## TASK GOAL
What is needed is an exact reproduction of the lines in the records below, starting at the line with "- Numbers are" and ending at the line with "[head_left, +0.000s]", both included, and nothing else; pictures stay out.

-------- RECORDS FOR THIS TASK

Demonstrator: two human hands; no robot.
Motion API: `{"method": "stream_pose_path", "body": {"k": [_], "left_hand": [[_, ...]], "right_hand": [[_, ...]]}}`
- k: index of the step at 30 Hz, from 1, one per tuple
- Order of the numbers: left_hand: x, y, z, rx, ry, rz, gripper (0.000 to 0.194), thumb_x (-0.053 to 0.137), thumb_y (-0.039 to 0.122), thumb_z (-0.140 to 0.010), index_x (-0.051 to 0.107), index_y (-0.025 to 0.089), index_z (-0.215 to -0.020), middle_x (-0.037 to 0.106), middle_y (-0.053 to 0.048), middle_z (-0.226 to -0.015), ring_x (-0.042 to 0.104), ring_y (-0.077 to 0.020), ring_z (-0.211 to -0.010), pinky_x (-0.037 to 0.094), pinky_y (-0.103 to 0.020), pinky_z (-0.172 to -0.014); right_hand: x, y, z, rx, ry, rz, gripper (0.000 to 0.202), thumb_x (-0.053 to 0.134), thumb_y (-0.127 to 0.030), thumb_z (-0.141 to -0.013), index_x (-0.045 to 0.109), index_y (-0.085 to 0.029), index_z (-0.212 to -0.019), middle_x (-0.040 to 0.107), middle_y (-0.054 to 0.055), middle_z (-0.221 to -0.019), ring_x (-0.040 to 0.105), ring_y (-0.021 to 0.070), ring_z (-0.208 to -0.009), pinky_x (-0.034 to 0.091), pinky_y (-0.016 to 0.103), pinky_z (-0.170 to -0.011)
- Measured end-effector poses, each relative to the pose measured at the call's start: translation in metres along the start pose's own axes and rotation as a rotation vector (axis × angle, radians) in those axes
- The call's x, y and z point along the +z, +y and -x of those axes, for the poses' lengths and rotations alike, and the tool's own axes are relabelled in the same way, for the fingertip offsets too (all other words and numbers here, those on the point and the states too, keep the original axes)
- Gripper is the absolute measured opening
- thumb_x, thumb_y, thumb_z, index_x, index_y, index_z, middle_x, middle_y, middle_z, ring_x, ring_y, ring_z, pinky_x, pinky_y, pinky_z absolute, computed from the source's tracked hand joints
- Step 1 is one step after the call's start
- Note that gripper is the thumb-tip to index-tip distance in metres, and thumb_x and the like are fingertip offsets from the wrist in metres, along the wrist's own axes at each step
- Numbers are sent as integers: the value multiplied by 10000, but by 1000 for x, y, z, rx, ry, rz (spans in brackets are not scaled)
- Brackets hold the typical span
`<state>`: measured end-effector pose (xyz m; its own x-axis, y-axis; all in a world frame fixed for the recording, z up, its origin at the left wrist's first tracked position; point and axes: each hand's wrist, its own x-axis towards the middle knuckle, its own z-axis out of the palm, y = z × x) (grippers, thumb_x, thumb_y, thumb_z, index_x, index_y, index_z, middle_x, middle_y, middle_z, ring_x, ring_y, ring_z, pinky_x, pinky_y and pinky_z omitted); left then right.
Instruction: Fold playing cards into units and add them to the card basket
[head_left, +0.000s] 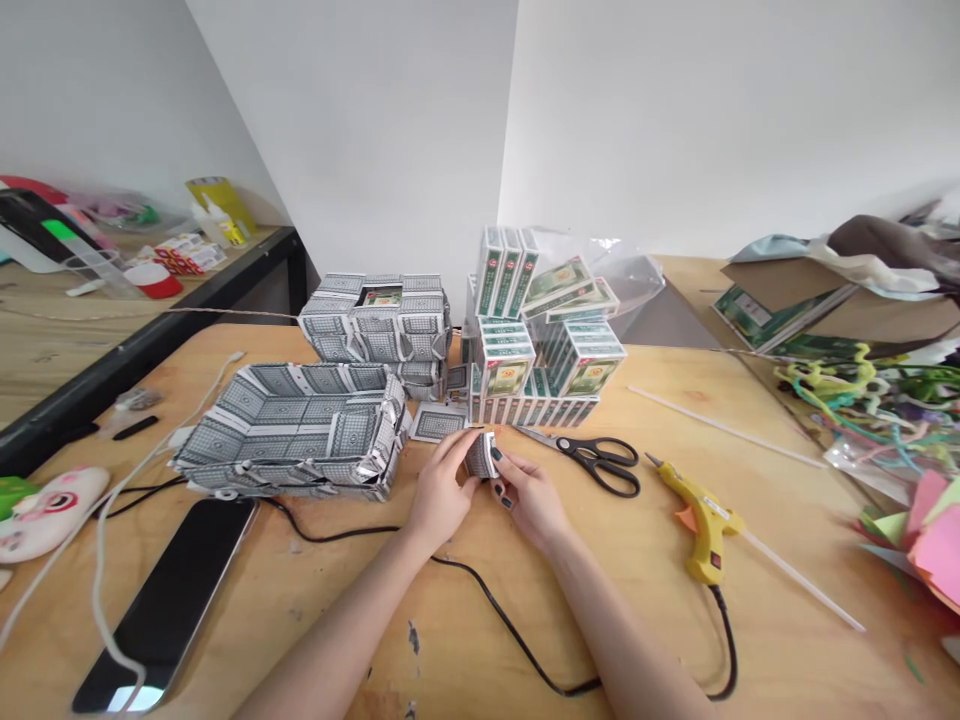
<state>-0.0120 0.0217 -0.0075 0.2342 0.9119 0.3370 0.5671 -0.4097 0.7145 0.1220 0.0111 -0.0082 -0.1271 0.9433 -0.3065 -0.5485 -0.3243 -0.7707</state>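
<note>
Between my two hands is a small bent playing card (480,458), its patterned back showing. My left hand (442,492) grips it from the left, fingers along its upper edge. On the right side, my right hand (529,495) pinches it with dark-nailed fingers; whether it is one card or several I cannot tell. Just beyond lies a flat playing card (437,424). To the left stands an open box made of folded cards (292,410), and behind it a taller folded-card box (375,320). Black-handled scissors (600,460) rest beside my right hand.
Stacked card packs (506,370) stand at the back. A yellow glue gun (705,520) with a glue stick in it lies right, near a loose glue stick (720,425). A phone (172,600) and a black cable (487,590) lie on the table, with craft materials at right.
</note>
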Motion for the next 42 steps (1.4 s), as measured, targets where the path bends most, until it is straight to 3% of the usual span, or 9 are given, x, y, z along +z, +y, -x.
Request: {"method": "stream_pose_path", "body": {"k": [5, 9, 13, 21, 25, 30, 36, 39, 42], "left_hand": [[2, 1, 3, 29, 54, -77, 604, 512, 16, -681, 415, 244, -1232, 497, -32, -1232, 452, -186, -1152, 380, -335, -1004], [3, 1, 5, 55, 76, -105, 598, 499, 13, -690, 409, 244, -1233, 497, -32, -1234, 453, -186, -1152, 384, -336, -1006], [5, 0, 7, 61, 81, -110, 597, 515, 34, -692, 400, 244, -1238, 505, -39, -1219, 465, -195, -1140, 404, -345, -987], [7, -1, 8, 73, -16, -83, 572, 500, 119, -755, 328, 237, -1288, 443, -66, -1272, 415, -203, -1184, 379, -379, -997], [6, -2, 7, 59, -26, -84, 554, 487, 149, -776, 318, 245, -1295, 434, -69, -1278, 403, -209, -1194, 376, -388, -994], [6, -6, 7, 36, 38, -93, 600, 475, 86, -741, 327, 263, -1295, 436, -60, -1276, 415, -211, -1184, 376, -390, -992], [7, -6, 8, 35, 77, -91, 605, 484, 69, -721, 359, 261, -1281, 453, -50, -1258, 430, -206, -1168, 375, -374, -992], [8, -7, 8, 52, 84, -86, 601, 481, 65, -723, 364, 267, -1278, 454, -49, -1249, 435, -202, -1156, 377, -374, -986], [7, -6, 8, 78, 80, -81, 597, 486, 60, -717, 383, 267, -1267, 462, -53, -1222, 444, -202, -1131, 390, -371, -964]], "right_hand": [[1, 2, 1, -61, 9, 64, 248, 659, -384, -663, 601, -143, -641, 442, -46, -481, 325, 49, -405, 239, 192, -393], [4, 2, 4, -183, 58, 278, 322, 589, -435, -719, 569, -144, -583, 405, -52, -414, 307, 53, -368, 223, 196, -364], [8, 0, 8, -241, 134, 439, 355, 550, -477, -731, 603, -135, -653, 392, -58, -406, 310, 58, -355, 254, 197, -355], [4, 3, 5, -301, 251, 541, 352, 545, -488, -721, 620, -145, -707, 419, -52, -393, 356, 80, -338, 282, 209, -344], [2, 4, 6, -327, 197, 556, 305, 513, -445, -764, 645, -172, -737, 455, -34, -415, 395, 99, -362, 326, 228, -374], [0, 10, 6, -306, 74, 597, 421, 608, -343, -705, 579, -236, -1111, 589, -23, -558, 388, 101, -360, 324, 233, -357], [0, 11, 7, -399, 14, 665, 339, 530, -278, -769, 579, -254, -1104, 656, 36, -918, 585, 185, -651, 477, 331, -658], [1, 10, 7, -425, -20, 665, 317, 511, -254, -784, 582, -247, -1092, 651, 41, -940, 600, 209, -810, 457, 354, -782], [0, 9, 8, -423, -23, 658, 236, 524, -249, -772, 637, -238, -979, 658, 40, -865, 598, 211, -801, 450, 344, -777]]}}
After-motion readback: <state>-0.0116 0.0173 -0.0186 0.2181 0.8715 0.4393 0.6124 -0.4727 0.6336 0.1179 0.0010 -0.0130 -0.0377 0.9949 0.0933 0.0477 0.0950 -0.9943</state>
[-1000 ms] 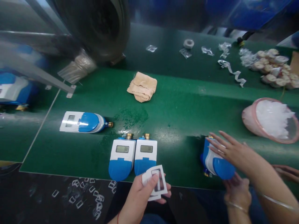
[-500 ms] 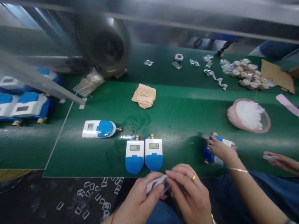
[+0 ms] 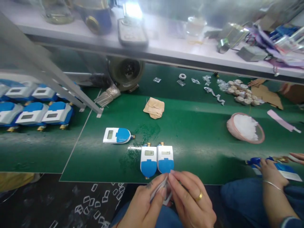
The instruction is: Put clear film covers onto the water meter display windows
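My left hand and my right hand meet at the table's front edge, above my lap. Between them is a small, thin, clear piece with a white border. My left fingers are wrapped round it, and my right thumb and forefinger pinch its upper edge; much of it is hidden by the fingers. Just beyond stand two blue-and-white water meters side by side, with displays facing up. Another water meter lies sideways to their left.
A folded tan cloth lies behind the meters. To the right stand a pink bowl of white pieces and a co-worker's hand on a meter. More meters line the left. A loaded shelf overhangs the back. White frames litter the floor.
My view has tilted up, bringing the shelf into sight. My hands still hold the white-bordered piece, fingers now closer together. The co-worker's hand and meter have moved to the right.
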A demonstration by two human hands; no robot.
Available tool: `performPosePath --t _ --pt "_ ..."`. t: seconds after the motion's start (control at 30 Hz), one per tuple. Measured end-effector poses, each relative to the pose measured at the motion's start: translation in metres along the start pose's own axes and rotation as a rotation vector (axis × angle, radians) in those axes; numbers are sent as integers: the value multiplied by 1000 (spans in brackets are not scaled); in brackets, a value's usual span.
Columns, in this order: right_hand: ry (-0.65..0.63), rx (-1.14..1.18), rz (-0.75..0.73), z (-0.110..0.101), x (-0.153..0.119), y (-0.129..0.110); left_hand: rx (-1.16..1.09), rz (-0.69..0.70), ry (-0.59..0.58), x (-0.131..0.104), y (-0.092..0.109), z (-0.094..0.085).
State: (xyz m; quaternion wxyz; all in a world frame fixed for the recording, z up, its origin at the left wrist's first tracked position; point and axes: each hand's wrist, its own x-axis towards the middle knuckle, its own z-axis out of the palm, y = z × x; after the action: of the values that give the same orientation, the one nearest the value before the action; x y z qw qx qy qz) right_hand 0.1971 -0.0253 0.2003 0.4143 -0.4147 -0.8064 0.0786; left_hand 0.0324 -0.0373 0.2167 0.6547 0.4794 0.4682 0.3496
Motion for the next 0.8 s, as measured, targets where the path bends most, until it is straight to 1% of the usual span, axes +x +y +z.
performPosePath --t 0.1,0.17,0.23,0.33,0.47,0.5,0.67,0.8 --pt "57 29 84 2 12 -13 54 55 -18 -7 4 -6" --pt "67 27 111 3 19 -21 87 93 -18 -11 9 -11" --pt "61 11 58 1 20 -25 105 114 -7 -15 13 -14" --pt "64 -4 -48 -2 12 -27 120 124 -18 -22 20 -15" --pt "48 -8 -129 -5 5 -29 116 120 -24 -31 24 -15" --pt "47 0 -129 -5 6 -31 120 128 -19 -33 24 -15" --pt "89 41 -25 -5 16 -43 137 171 -8 -41 27 -15" --pt "60 49 -129 -9 8 -42 133 154 -1 -46 31 -13"
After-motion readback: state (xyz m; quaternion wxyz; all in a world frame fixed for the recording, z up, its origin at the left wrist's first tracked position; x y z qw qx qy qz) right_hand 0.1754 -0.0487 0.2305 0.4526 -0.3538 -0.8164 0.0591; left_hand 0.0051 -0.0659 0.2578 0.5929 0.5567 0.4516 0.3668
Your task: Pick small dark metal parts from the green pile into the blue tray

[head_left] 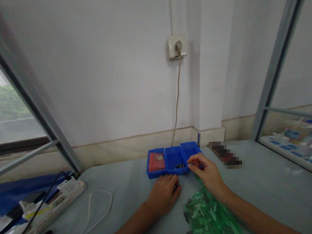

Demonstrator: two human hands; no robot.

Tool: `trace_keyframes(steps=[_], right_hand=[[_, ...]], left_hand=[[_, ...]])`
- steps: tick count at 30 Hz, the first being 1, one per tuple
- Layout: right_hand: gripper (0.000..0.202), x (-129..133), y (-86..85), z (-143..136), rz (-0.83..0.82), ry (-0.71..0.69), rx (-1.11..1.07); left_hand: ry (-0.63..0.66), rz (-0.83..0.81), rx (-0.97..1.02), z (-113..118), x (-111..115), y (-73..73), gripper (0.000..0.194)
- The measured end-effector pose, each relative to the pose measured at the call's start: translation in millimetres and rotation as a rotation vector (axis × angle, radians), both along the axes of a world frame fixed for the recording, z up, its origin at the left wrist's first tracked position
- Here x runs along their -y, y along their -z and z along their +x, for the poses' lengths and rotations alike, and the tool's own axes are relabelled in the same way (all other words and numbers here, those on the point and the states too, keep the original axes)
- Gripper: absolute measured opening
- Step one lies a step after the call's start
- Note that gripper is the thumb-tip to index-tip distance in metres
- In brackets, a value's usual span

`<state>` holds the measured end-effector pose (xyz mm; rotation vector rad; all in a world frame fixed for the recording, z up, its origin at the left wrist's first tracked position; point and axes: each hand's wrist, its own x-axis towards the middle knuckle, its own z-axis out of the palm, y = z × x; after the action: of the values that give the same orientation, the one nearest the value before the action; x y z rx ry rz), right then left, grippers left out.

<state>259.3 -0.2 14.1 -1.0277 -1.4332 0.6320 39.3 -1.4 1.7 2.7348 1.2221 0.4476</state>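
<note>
My left hand [163, 192] rests on the table just in front of the blue bins, its fingers curled round small dark metallic pieces [175, 188] that show by the thumb. My right hand [207, 171] is raised at the near edge of the right blue bin [191, 150], thumb and forefinger pinched together; whatever they hold is too small to make out. In the middle blue bin [173, 154] lie several small dark metal parts [180, 165]. The left blue bin [148, 165] holds red packets [156, 161]. Below my right forearm lies a green plastic bag [209, 214] with many small clear pieces.
At left are a power strip [69, 200] with a white charger [68, 185] and a looped white cable [110, 198]. A blurred-out dark object [226, 155] lies right of the bins. Another power strip [289, 149] stands far right. A cord [177, 95] hangs from the wall socket [172, 47].
</note>
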Motion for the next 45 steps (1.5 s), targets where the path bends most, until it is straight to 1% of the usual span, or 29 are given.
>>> trace_keyframes(steps=[3,9,15,20,24,27,32,37,41,45], right_hand=[[0.013,1.5,-0.5,-1.5,-0.009,-0.008,-0.032],[0.024,10.0,-4.7,-9.7,-0.154,-0.126,-0.191],[0.032,9.6,-3.7,-11.8,-0.202,-0.208,-0.274],[0.035,6.0,-0.7,-11.8,-0.245,-0.210,-0.353],[0.037,7.6,-0.6,-11.3,-0.286,-0.203,-0.371],[0.037,8.8,-0.2,-11.1,-0.270,-0.179,-0.341],[0.037,8.2,1.7,-11.3,-0.184,-0.139,-0.188],[0.026,11.1,1.3,-11.5,-0.074,-0.037,-0.017],[0.021,16.9,-0.6,-12.0,0.027,-0.007,0.118],[0.023,19.6,-1.6,-11.9,0.025,-0.004,0.122]], left_hand=[[0.000,-0.009,0.012,-0.1,0.0,0.1,0.005],[0.009,0.010,0.024,-0.5,0.5,2.1,0.006],[0.002,0.000,0.010,-0.7,-0.5,2.1,0.006],[0.002,-0.001,0.012,-0.8,-0.2,2.6,0.007],[0.003,0.001,0.011,-0.1,0.5,2.1,0.007],[0.005,0.000,0.006,0.5,0.5,2.1,0.006],[0.000,0.006,0.022,0.9,0.6,3.3,0.006],[-0.002,0.005,0.011,1.4,0.8,1.9,0.006],[-0.001,-0.002,0.004,1.3,1.1,0.1,0.006],[0.010,0.002,0.011,0.9,1.1,0.0,0.006]])
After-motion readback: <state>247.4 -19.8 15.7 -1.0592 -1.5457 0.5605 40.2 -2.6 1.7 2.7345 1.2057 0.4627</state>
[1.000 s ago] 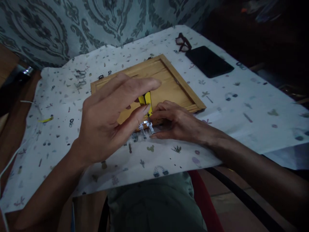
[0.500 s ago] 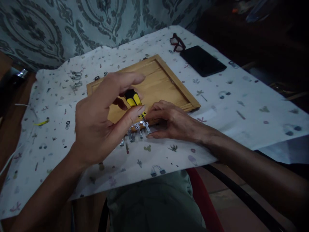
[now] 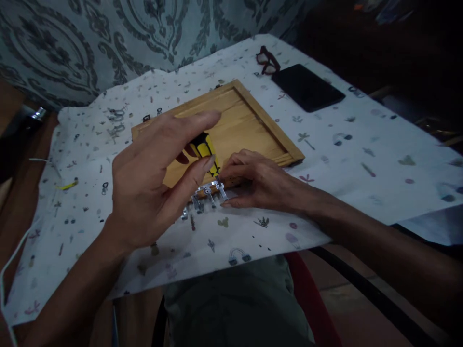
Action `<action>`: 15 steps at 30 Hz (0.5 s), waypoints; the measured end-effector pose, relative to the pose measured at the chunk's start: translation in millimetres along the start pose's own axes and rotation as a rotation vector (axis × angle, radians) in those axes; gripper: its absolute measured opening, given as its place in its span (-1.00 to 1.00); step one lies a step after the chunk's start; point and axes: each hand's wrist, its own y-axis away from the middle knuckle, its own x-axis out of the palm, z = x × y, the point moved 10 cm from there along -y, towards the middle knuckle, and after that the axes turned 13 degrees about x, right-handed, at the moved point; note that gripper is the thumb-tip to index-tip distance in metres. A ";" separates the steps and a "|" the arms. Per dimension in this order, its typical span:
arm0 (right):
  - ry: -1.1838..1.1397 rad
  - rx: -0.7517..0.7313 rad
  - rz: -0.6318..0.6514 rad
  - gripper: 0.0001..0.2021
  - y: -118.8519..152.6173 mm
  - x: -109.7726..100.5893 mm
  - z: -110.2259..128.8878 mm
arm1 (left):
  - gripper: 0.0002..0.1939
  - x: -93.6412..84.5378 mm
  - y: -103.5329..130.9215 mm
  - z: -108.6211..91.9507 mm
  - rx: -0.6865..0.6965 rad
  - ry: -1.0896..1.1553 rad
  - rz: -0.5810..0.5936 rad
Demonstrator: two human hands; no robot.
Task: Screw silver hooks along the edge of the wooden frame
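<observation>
My left hand (image 3: 152,178) is closed around a yellow and black screwdriver (image 3: 207,150), its thumb pressed on the handle and its index finger stretched out above. The screwdriver tilts down to a silver metal hook rack (image 3: 207,190) at the near edge of a framed wooden board (image 3: 238,120). Fingers and thumb of my right hand (image 3: 262,180) pinch the right end of that rack, close beside the screwdriver's tip. My right fingers partly hide the tip, and my left hand covers the board's left part.
A black tablet or phone (image 3: 307,87) lies at the back right, next to dark red glasses (image 3: 267,61). A yellow strip (image 3: 67,185) and a white cable (image 3: 18,250) are on the left. The patterned tablecloth (image 3: 361,183) hangs over the near edge above my lap.
The screwdriver handle has turned a little and stands slightly further right within my left hand. My right hand keeps its hold at the rack. The whole view has shifted slightly.
</observation>
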 end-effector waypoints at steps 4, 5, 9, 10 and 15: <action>0.008 0.000 0.001 -0.71 0.7 0.2 -0.2 | -0.53 3.2 1.6 2.8 -0.037 -0.007 0.014; 0.008 -0.004 0.000 -0.71 1.0 0.1 0.3 | -0.56 3.5 0.6 0.2 -0.011 -0.031 0.019; 0.013 -0.022 -0.015 -0.68 1.8 -0.7 1.8 | -0.69 3.9 -2.1 -5.9 0.056 -0.117 0.034; 0.014 -0.023 -0.017 -0.67 1.8 -0.6 1.6 | -0.71 3.1 -2.0 -5.5 0.050 -0.127 0.028; -0.020 -0.049 -0.014 -0.69 2.3 1.2 0.4 | -0.77 1.0 -0.6 -3.4 0.018 -0.123 0.007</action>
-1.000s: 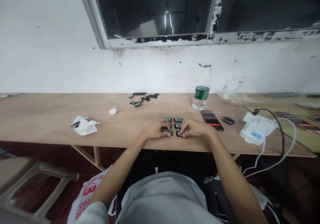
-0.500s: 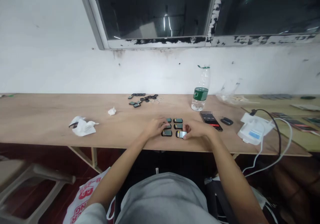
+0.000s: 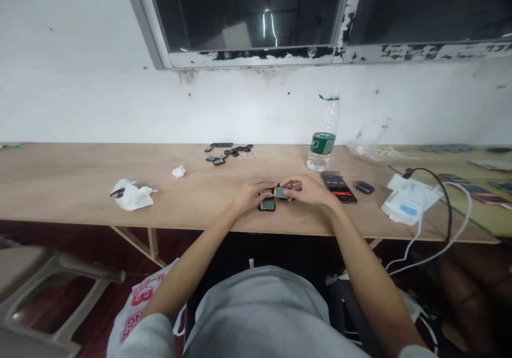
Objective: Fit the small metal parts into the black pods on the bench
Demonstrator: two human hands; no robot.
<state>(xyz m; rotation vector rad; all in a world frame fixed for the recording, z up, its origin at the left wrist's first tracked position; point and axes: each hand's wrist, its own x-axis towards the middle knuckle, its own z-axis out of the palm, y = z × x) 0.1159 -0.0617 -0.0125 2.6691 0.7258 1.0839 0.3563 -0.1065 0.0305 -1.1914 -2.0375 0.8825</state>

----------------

## YOUR SOLUTION
- Numbers are sent as integers: the value multiplied by 10000, but by 1000 for x, y, z, rx, ry, rz (spans in brackets are not scaled)
- Brackets hold the typical span
`<state>`: measured end-effector pose (xyz m; its own x-axis, y-axis; all in a world frame fixed for the recording, z up, its origin at the left wrist's first tracked position; point and axes: each hand's wrist, its own x-axis towards the middle knuckle, its own z-axis out of the palm, y = z × x) (grippers, thumb_x, thumb_y, thumb_z, index_x, index_y, index_z, middle_x, middle_y, middle_z, ring_x, ring_y, ring_z, pinky_x, pinky_y and pinky_z omitted); left then right.
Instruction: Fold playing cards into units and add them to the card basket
[head_left, +0.000s] 

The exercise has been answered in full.